- [What needs to be done]: Where a line in the listing below holds "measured", add it to the tally, and reply with that tally alone.

- [Information provided]:
Start of Block

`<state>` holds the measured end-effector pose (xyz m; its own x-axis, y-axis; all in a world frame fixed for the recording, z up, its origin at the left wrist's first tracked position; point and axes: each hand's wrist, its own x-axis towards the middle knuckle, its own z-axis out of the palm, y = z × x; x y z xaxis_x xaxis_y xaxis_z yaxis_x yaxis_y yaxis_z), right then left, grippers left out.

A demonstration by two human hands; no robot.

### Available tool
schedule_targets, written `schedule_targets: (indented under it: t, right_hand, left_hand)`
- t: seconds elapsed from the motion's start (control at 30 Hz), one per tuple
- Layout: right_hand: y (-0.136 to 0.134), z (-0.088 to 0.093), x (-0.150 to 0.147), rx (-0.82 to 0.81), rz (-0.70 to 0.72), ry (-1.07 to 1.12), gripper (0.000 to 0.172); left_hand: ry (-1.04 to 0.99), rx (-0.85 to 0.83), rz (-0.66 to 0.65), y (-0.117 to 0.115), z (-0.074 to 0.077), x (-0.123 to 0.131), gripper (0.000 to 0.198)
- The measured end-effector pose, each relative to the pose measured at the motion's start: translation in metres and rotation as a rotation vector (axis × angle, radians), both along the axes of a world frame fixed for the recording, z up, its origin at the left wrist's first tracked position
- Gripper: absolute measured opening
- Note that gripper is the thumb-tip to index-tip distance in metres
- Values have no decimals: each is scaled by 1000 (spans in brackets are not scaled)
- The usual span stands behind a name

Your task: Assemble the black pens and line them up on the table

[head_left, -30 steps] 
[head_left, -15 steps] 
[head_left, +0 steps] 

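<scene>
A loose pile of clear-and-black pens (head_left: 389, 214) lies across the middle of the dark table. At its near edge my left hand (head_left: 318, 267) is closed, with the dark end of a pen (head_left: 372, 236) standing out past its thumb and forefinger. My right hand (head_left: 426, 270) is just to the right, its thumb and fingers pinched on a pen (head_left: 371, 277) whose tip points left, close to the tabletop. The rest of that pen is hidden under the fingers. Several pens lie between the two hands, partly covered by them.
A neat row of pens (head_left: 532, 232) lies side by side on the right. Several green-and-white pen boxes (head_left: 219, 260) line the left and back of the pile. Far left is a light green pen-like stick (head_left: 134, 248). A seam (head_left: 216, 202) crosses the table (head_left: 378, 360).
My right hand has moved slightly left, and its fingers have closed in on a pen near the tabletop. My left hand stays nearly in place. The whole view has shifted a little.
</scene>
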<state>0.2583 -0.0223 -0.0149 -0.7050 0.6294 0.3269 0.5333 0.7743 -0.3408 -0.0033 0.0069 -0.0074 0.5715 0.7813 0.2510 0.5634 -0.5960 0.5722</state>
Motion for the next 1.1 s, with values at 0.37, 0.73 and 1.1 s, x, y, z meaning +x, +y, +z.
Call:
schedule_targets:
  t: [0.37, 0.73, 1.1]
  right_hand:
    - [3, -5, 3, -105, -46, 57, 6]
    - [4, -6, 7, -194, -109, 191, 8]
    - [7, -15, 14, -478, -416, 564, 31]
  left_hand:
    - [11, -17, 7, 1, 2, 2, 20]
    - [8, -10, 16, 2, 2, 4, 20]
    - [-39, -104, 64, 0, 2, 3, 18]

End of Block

- [Exercise output]: 3